§ **ABOUT THIS TASK**
Pull every line containing "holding" from the listing below.

§ **MATERIAL FOR THE TASK**

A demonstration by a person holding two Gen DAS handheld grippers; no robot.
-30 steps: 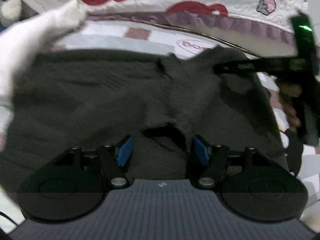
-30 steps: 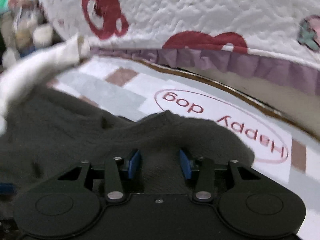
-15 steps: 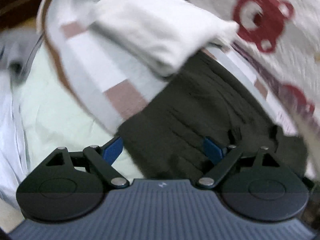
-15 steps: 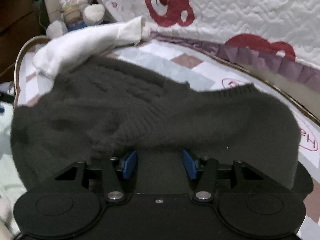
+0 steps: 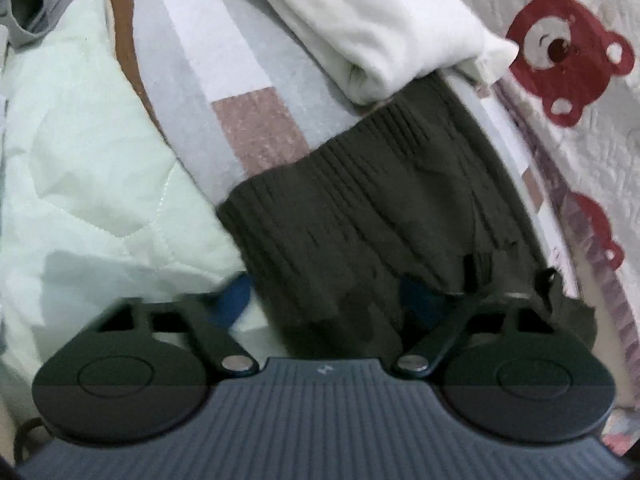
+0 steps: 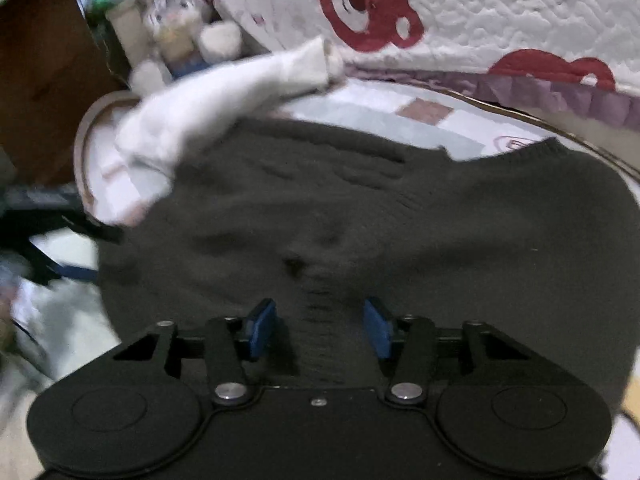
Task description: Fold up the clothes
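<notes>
both claws tilt down over the dark knit sweater (image 5: 360, 208) on the patchwork mat (image 5: 224, 60). left gripper (image 5: 324, 296) is closing, pads spread, sweater hem between them. right gripper (image 6: 320, 326) is closing too, pads apart, knit between them. no readable writing shows.

Your left gripper (image 5: 322, 292), along the bottom of its frame, has a ribbed grey-blue housing, two black round discs, black link arms on silver pivot screws and blue pads. Your right gripper (image 6: 320, 326) looks the same except for its smooth black housing.
</notes>
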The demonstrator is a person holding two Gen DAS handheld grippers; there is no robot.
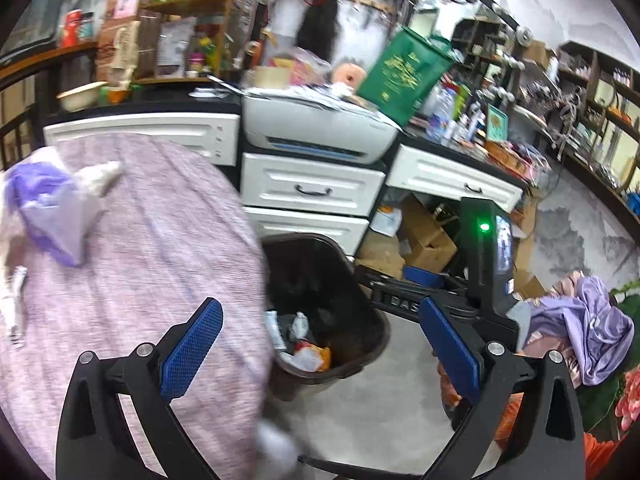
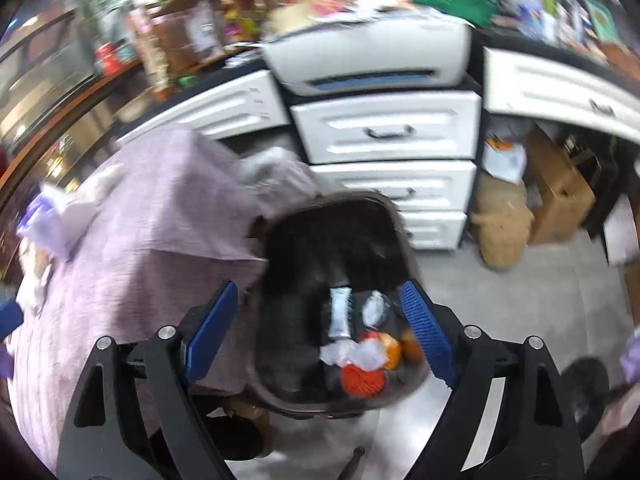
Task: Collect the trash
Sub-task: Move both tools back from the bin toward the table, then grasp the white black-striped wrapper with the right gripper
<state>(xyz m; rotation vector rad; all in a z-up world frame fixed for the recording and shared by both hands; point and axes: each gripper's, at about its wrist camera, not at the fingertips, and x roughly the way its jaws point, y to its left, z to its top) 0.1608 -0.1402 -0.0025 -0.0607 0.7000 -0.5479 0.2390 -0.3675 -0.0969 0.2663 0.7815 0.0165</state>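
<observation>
A dark brown trash bin [image 1: 372,316] stands on the floor beside a table with a lilac cloth [image 1: 152,240]. Wrappers and a tube lie in its bottom; the right wrist view shows the bin [image 2: 396,216] with white, orange and red scraps inside. My left gripper [image 1: 320,344] is open and empty, above the table edge and the bin. My right gripper [image 2: 320,332] is open and empty, right over the bin's mouth. A purple glove [image 1: 36,184], crumpled white paper [image 1: 98,174] and a small wrapper [image 1: 14,304] lie on the cloth at the left.
White drawers [image 1: 312,188] with a printer [image 1: 316,128] on top stand behind the bin. Cardboard boxes [image 1: 428,236] sit under the desk at right. A pile of lilac clothes [image 1: 584,320] lies on the floor at right. The other gripper's body [image 1: 484,256] is near.
</observation>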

§ **REPLY**
A demonstration by a person holding two Gen DAS handheld grippers; no robot.
The demonstrator is a person holding two Gen DAS handheld grippers; there is no robot.

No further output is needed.